Either way, welcome to the "Twilight Zone," people -- the Jackson Hole episode is likely to be a true black-and-white classic. It spins a tale of an enormously important governing body with an absurd amount of unchecked power appearing to sweep in to save Mother Earth from the economic perils associated with see-sawing stock prices. Initially, the actions of the government work stupendously (stock prices rise, and rise, and rise). Upon further inspection the governing body planted alien eggs in the ground that were scheduled to hatch at a future date and run amok on the planet. The alien eggs in this particular episode is the pure unconventional nature of out of the box Fed efforts to juice risk assets, which in my opinion does more long-run harm than good.

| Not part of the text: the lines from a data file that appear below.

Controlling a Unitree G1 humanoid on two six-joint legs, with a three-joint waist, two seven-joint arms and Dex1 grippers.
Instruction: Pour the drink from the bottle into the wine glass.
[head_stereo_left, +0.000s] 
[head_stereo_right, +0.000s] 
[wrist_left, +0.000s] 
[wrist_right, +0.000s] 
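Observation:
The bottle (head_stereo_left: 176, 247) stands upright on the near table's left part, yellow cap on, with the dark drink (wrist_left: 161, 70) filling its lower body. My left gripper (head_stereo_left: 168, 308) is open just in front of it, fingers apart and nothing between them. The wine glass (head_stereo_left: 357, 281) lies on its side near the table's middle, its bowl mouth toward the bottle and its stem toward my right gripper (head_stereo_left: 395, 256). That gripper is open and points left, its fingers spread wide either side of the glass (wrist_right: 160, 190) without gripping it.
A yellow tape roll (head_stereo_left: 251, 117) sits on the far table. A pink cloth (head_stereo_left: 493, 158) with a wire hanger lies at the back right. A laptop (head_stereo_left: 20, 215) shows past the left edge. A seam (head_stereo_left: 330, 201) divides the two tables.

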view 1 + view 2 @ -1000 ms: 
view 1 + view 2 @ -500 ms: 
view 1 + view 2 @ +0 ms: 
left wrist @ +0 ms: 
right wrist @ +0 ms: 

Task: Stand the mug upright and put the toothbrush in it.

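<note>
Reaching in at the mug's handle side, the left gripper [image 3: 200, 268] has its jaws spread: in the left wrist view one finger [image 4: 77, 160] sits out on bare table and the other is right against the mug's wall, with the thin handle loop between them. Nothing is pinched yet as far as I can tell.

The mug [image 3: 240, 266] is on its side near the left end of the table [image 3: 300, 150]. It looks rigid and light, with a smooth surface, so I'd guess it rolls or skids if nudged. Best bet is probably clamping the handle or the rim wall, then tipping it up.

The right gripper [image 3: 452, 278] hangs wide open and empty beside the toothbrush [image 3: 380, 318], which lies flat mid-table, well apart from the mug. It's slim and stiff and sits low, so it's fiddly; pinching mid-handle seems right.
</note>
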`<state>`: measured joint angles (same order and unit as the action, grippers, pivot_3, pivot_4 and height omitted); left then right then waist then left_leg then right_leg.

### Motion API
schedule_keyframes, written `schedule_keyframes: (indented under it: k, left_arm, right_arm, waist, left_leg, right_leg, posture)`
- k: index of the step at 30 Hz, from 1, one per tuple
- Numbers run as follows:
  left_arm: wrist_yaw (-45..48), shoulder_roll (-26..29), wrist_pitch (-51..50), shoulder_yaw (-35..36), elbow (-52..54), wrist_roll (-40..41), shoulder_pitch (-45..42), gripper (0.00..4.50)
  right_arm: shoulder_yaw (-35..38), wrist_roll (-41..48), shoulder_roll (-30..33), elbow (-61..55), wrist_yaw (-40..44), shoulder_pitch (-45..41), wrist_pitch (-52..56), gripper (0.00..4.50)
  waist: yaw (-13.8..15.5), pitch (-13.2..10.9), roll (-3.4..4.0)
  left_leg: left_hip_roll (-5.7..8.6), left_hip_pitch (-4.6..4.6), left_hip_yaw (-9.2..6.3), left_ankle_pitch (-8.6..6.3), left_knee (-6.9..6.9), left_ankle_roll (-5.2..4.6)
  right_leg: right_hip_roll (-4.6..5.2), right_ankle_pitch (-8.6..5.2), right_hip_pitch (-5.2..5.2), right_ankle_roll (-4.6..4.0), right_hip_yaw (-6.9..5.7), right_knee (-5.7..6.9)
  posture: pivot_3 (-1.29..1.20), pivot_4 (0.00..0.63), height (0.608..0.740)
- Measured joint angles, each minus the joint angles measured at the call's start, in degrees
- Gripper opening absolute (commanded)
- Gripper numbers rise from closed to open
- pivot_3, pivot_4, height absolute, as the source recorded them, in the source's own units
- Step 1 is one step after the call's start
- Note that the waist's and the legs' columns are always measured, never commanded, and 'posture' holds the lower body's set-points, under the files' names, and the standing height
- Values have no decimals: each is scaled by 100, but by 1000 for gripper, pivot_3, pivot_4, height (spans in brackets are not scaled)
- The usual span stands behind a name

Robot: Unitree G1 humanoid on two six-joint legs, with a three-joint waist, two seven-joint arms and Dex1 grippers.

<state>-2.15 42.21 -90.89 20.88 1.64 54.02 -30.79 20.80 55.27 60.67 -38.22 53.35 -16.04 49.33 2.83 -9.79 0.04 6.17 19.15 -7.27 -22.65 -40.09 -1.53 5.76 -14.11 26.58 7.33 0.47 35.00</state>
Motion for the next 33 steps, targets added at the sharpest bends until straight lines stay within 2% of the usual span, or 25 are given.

Milton Friedman would agree as well.

Not to sound like Ron Paul, but it's disturbing to watch a government entity with the power of the Fed holding this degree of sway over our economic fortunes. Is the Bernanke Fed a 12-member policy voting machine designed to recklessly boost stock prices to promote the wealth effect? It's madness.

If you think I am being dramatic, here is a recent comment below from Dennis Lockhart, who is the president of the Federal Reserve Bank of Atlanta. "I'm most concerned about the effect of the wild stock market on consumer spending. Volatility alone could have a negative impact on consumer psychology at a time of already weakening spending."

What the Market Wants

Comments along these lines would be welcome: "There is little or no potential conflict between the goals of supporting growth and employment and of maintaining price stability." This would be much stronger language than the slight hint given by the Federal Open Market Committee (FOMC) in its recent statement. I wonder if Bernanke even knows whether he will come to Jackson Hole guns blazing, instead having a few different speeches handy each of which is dependent on how the economic data this week unfolds. Eerily, we will receive another snapshot into GDP this week, similar to Jackson Hole 2010. (Some estimates are calling for $500 billion to $600 billion in additional bond buying.)

Jackson Hole: One Year Ago

Stocks initially reacted negatively to Bernanke's speech, but the Dow finished up close to 165 points on the session. This time around the market is digesting in a volatile manner issues that are worse than a year earlier -- but we were still AAA rated then, after all.